Säule 1: Körper und Gesundheit

Der Körper bildet die erste Säule. Ohne sein Funktionieren ist alles andere hinfällig. Gesundheit ist die Basis von allem. Aber auch Beweglichkeit, Kondition, Wohlbefinden und Belastungsfähigkeit gehören zu dieser Säule.

Jens Aßmann auf einem Stand-up paddle board
Gehört in Hamburg dazu, wenn man Körper und Geist aktiv halten will: Stand-up paddling auf den Fleeten

Säule 2: Soziale Beziehungen

In der zweiten Säule wird dein soziales Netzwerk abgebildet. Das beginnt bei deinem Partner*in, geht über deine Familie und Freunde bis zum erweiterten Kreis deiner sozialen Beziehungen mit Kolleg*innen und Personen, die du z.B. im Verein oder beim Sport triffst. Der Mensch als soziales Wesen mit seinem Netzwerk ist in dieser Säule also im Fokus.

Drei Personen schauen auf die St. Peter's Basilika in Rom
Zeit mit meiner Frau und ihren Eltern verbringen

Säule 3: Arbeit und Leistungsfähigkeit

Die Leistungsfähigkeit wird klassischerweise auf das Arbeitsfeld, also den Job bezogen. Das "tätig sein" bzw. die Tätigkeit ist Gegenstand der dritten Säule. Diese Säule lässt sich natürlich auch auf die Situation vor und nach dem Erwerbsleben anwenden. Aspekte wären hierbei die Arbeitszufriedenheit, Erfolgserlebnisse und Freude an der eigenen Leistung. Es gehören aber auch die negativen Seiten wie entfremdete Arbeit, Arbeitsüberlastung oder eben Unterforderung zu dieser Säule.

Portal der Handelskammer Hamburg
Seit 16 Jahren ist das mein Arbeitsplatz

Säule 4: Materielle Sicherheit

Auch die materielle Sicherheit ist Teil der Identität und die vierte von fünf Säulen. Bausteine materieller Sicherheit sind dein Einkommen und deine Vermögenswerte, aber auch dein Lebensbedarf, dein Besitz, Nahrung und Kleidung. Materielle Sicherheit zieht sich bis zu dem Ort, in dem du wohnst und zu dem du dich zugehörig fühlst.

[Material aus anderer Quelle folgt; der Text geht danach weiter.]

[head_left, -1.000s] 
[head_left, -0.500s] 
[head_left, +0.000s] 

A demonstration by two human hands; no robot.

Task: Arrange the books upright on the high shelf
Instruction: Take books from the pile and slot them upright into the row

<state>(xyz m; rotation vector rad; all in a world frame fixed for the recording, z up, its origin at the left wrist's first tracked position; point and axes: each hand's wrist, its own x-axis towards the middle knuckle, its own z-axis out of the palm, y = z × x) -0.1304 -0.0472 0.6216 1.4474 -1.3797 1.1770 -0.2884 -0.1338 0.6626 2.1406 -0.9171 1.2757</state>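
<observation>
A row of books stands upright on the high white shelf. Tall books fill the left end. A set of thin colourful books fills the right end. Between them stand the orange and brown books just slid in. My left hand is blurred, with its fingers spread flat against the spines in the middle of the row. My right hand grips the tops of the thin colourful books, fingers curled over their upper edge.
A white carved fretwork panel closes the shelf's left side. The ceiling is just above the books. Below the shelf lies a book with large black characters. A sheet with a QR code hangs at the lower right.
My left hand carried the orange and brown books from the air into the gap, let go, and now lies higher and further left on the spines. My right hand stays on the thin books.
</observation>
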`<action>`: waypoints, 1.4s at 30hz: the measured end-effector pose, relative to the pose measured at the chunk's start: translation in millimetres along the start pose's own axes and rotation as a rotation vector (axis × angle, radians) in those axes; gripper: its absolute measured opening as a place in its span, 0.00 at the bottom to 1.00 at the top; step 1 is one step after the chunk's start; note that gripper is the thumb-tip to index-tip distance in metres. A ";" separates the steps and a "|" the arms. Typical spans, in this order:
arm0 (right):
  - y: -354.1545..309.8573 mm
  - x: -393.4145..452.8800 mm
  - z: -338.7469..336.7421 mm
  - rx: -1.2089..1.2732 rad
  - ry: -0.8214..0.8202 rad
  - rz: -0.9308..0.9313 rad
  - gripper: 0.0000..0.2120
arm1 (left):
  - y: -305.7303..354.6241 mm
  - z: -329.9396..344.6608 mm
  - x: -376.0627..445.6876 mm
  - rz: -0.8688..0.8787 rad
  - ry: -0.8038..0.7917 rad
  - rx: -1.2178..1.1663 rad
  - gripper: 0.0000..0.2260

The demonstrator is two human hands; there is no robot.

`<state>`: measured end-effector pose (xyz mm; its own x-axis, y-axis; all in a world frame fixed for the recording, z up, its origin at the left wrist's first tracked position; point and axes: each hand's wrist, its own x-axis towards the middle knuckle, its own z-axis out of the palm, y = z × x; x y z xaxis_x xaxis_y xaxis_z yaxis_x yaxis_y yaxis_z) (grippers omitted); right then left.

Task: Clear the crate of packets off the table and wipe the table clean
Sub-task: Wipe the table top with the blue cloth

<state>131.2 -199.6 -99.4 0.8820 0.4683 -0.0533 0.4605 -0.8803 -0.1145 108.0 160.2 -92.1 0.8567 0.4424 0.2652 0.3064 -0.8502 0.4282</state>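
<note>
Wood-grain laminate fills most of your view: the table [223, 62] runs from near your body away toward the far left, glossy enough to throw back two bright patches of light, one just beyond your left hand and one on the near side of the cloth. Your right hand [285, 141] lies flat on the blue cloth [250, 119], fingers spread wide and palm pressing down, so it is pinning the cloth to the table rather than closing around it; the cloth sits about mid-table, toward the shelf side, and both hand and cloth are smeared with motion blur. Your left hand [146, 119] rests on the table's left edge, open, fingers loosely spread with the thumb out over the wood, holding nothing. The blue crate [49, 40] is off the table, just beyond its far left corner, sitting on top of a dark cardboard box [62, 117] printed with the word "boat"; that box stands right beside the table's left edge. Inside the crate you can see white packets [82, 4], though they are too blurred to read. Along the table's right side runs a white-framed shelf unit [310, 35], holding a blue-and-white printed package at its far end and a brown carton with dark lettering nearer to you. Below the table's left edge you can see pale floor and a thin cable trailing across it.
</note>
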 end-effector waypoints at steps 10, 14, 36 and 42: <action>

Verschiedene ausländische Geldscheine und Münzen auf einem Tisch
Geld ist ein Teil materieller Sicherheit

Säule 5: Werte und Ideale

Die letzte der fünf Säulen betrifft Werte und Ideale. Dazu gehören z.B. Moral, Ethik, Religion, Liebe, Tradition und Sinnfragen. Es geht um Dinge, die dir als Mensch wichtig sind, für die du dich einsetzt und nach denen du dein Leben ausrichtest. Manches von dieser Säule wird dir erst so richtig bewusst, wenn es nicht mehr da ist und man es zuvor für selbstverständlich gehalten hat. Das sind Situationen, in denen dein Wertekanon auf die Probe gestellt werden kann.

Sechs auf Karten aufgeschriebene Werte
Diese Werte sind für mich nicht verhandelbar

Wann ist das Modell von Relevanz?

Die fünf Säulen der Identität sind sicherlich kein Modell für die tägliche Anwendung. In Umbruchsituationen des Lebens spielt es aber aufgrund seiner Schlichtheit seine Stärken aus. Bei vielen Menschen kann es im Rahmen einer beruflichen Neuorientierung relevant werden. Diese findet häufig im Alter zwischen 40 und 50 Jahren statt, ist also etwas für uns Mitglieder der Generation X. Die Frage nach dem Gleichgewicht zwischen den fünf Säulen mag als guter Einstieg dienen, um sich mit einer Identitätskrise auseinanderzusetzen, die jeder von uns in einer mehr oder weniger starken Ausprägung kennen wird. Die Visualisierung der Säulen hat einen nicht zu unterschätzenden Effekt. Es erfordert nicht viel Zeit die fünf Säulen aufzumalen und es löst direkt Selbstreflexion aus. Was passiert, wenn eine der Säulen wegbricht? Diese Frage bekommt eine andere Tragweite, wenn dir über das Bild eines griechischen Tempels klar wird, dass dein Dach dann einstürzen kann und über kurz oder lang auch wird. Genauso kann es dir bei der Suche nach dem helfen, was dich wirklich erfüllt. Ich beschreibe dir im nächsten Absatz, wann und in welcher Situation ich mit dem Modell konfrontiert wurde. 

In welchen Situationen habe ich das Modell kennengelernt und genutzt?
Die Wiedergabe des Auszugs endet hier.